Location: perl_lib/EPrints/DataObj/File.pm

This class contains the technical metadata associated with a file. A file is a sequence of bytes stored in the storage layer (a "stored object"). Utility methods for storing and retrieving the stored object from the storage layer are made available.

Revision numbers on File work slightly differently to other objects. A File is only revised when it's stored object is changed and not when changes to it's metadata are made.
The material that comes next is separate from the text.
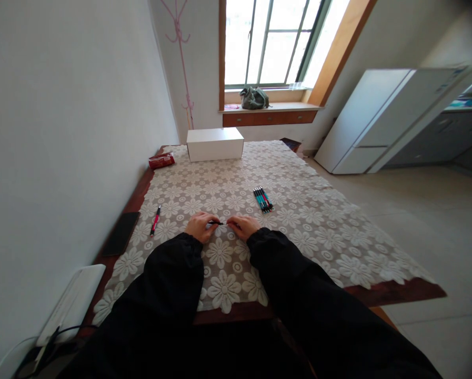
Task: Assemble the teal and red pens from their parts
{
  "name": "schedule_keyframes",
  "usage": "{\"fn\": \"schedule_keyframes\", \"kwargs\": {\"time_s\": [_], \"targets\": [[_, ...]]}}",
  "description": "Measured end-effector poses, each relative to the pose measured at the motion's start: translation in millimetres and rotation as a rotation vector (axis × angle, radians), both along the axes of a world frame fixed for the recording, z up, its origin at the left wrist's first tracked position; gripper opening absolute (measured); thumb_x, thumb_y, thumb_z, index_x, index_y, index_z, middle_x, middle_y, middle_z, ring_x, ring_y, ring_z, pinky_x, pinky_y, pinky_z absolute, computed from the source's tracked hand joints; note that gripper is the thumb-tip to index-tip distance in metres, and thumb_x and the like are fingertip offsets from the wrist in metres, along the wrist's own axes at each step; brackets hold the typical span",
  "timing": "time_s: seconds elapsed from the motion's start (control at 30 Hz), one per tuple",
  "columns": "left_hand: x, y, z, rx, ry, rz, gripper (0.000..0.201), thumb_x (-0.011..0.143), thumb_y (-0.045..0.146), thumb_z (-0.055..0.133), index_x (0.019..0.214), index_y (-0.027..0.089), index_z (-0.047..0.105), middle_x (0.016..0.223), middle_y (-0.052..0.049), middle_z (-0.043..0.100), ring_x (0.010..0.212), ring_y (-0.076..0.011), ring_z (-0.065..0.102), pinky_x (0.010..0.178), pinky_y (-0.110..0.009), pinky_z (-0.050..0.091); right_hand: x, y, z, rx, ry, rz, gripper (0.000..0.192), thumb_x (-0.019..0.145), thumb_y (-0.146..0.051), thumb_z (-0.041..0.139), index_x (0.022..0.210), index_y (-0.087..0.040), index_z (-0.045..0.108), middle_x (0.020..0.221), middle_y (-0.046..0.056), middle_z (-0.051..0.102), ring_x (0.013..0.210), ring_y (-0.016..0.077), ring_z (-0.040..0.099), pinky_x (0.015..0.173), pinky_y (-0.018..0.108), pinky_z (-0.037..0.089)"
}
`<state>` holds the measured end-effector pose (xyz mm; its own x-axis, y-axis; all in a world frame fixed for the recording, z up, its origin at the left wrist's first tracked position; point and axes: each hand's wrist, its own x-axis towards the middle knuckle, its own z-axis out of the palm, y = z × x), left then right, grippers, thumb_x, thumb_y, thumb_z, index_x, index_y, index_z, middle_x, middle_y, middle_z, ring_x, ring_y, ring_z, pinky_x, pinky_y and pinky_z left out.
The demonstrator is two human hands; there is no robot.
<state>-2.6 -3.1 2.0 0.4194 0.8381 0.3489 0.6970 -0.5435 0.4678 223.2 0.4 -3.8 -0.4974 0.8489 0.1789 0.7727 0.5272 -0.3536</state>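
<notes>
My left hand (200,226) is closed in a pinch on a small black pen part (215,222), whose narrow end points right. Facing it, my right hand (244,227) has its fingertips pressed together. Whatever it may hold is too small to make out. Only a narrow gap separates the two hands, low over the flowered lace tablecloth (220,252). A red and black pen (156,221) lies on the cloth left of my left hand. Beyond my right hand, several teal, black and red pens (263,200) lie side by side in a row.
A white box (215,145) stands at the table's far end, with a red packet (161,160) beside it. Along the left edge lie a dark flat pad (121,233) and a white power strip (72,302) with cables. The wall runs close on the left.
</notes>
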Motion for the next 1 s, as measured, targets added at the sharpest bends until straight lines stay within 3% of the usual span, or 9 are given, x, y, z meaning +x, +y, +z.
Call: {"fn": "schedule_keyframes", "kwargs": {"time_s": [0.23,0.4,0.63,1.0], "targets": [[2.9,-2.4,1.4,-0.005,-0.008,-0.044,0.016,0.082,0.025,0.064,0.097,0.025,0.072,0.094,-0.002,0.073,0.094,-0.0201,0.064,0.090,-0.036,0.050,-0.8,0.6,-3.5,-0.027,0.066,0.021,0.021,0.095,-0.036,0.054,0.109,-0.025,0.065,0.096,0.002,0.072,0.084,0.0166,0.066,0.072,0.026,0.044],[1.3,-1.6,3.0,-0.004,-0.022,0.025,0.017,0.082,0.022,0.062,0.097,0.025,0.070,0.099,-0.002,0.073,0.098,-0.0209,0.063,0.092,-0.036,0.049,2.2,0.5,-0.8,0.055,0.175,0.008,0.026,0.090,-0.037,0.059,0.112,-0.023,0.062,0.098,0.003,0.070,0.086,0.0164,0.064,0.073,0.025,0.044],[-0.7,-1.0,4.8,0.013,-0.036,0.134,0.018,0.081,0.024,0.063,0.098,0.023,0.070,0.095,-0.003,0.073,0.097,-0.0220,0.063,0.092,-0.037,0.048,7.6,2.8,1.5,0.136,0.173,-0.074,0.014,0.088,-0.032,0.060,0.096,-0.022,0.064,0.093,0.003,0.067,0.081,0.0155,0.061,0.072,0.025,0.042],[1.9,-1.4,2.9,-0.017,-0.069,-0.019,0.014,0.083,0.023,0.064,0.096,0.024,0.071,0.097,-0.003,0.073,0.097,-0.0203,0.063,0.092,-0.036,0.050,6.1,6.5,-6.4,0.096,0.131,0.043,0.015,0.094,-0.030,0.055,0.094,-0.021,0.068,0.092,0.003,0.069,0.082,0.0148,0.061,0.073,0.024,0.043]]}}
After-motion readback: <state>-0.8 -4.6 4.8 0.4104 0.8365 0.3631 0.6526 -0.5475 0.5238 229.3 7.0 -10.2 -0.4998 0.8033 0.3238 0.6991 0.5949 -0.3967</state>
This class is a subclass of EPrints::DataObj::SubObject

CORE FIELDS

 fileid
   Unique identifier for this file.
  
 rev_number (int)
   The number of the current revision of this file.
 
 datasetid
   Id of the dataset of the parent object.
 
 objectid
   Id of the parent object.
 
 bucket
   Name of the bucket the file is in.
 
 filename
   Name of the file (may contain directory separators).
 
 mime_type
   MIME type of the file (e.g. "image/png").
 
 hash
   Check sum of the file.
 
 hash_type
   Name of check sum algorithm used (e.g. "MD5").
 
 filesize
   Size of the file in bytes.
 
 mtime
   Last modification time of the file.

METHODS

Constructor Methods

 $dataobj = EPrints::DataObj::File->new_from_filename( $session, $dataobj, $bucket, $filename )
   Convenience method to get an existing File object for $filename stored in the $bucket in $dataobj.
   Returns undef if no such record exists.
  
 $dataobj = EPrints::DataObj::File->create_from_data( $session, $data [, $dataset ] )
   Create a new File record using $data. If "_filehandle" is defined in $data it will be read from and stored.

Class Methods

 $thing = EPrints::DataObj::File->get_system_field_info
   Core fields.
  
 $dataset = EPrints::DataObj::File->get_dataset_id
  Returns the id of the EPrints::DataSet object to which this record belongs.
  
 $defaults = EPrints::DataObj::File->get_defaults( $session, $data )
   Return default values for this object based on the starting data.

Object Methods

 $success = $stored->remove
   Remove the stored file. Deletes all revisions of the contained object.
 
 $filename = $file->get_local_copy( [ $revision ] )
   Return the name of a local copy of the file (may be a File::Temp object).
   Will retrieve and cache the remote object if necessary.
  
 $fh = $stored->get_fh( [ $revision ] )
   Retrieve a file handle to the stored file (this is a wrapper around EPrints::Storage::retrieve).
  
 $success = $file->add_file( $filepath, $filename [, $preserve_path ] )
   Read and store the contents of $filepath at $filename.
   If $preserve_path is untrue will strip any leading path in $filename.
  
 $success = $file->upload( $filehandle, $filename, $filesize [, $preserve_path ] )
   Read and store the data from $filehandle at $filename at the next revision number.
   If $preserve_path is untrue will strip any leading path in $filename.
 
 $success = $stored->write_copy( $filename [, $revision] )
   Write a copy of this file to $filename.
   Returns true if the written file contains the same number of bytes as the stored file.
 
 $success = $stored->write_copy_fh( $filehandle [, $revision ] )
   Write a copy of this file to $filehandle.
 
 $md5 = $stored->generate_md5
   Calculates and returns the MD5 for this file.

The Storage Controller & API (0.2 Alpha)

  NOTES: This module is where the selection process of storage plugin takes place. Currently there is no configuration capability
  on a per archive basis thus the controller can only be customised by editing this source file. At the moment it looks through the   
  storage plugins directory and uses the first storage plug-in it finds for everything! 

LOCATION: /lib/storage/default.xml

This module is the storage control layer which uses EPrints::Plugin::Storage plugins to support various storage back-ends. It enables the storage, retrieval and deletion of data streams. The maximum size of a stream is dependent on the back-end storage mechanism.

Each data stream is located at a repository unique location constructed from the data object id, bucket name and file name. This may be turned into a URI by the storage layer to achieve global uniqueness (e.g. by using the repository's hostname). Multiple Storage Mediums

The storage layer may make use of multiple storage back-ends. To assist locating the correct place to store and retrieve streams the API requires the EPrints object and a "bucket" name.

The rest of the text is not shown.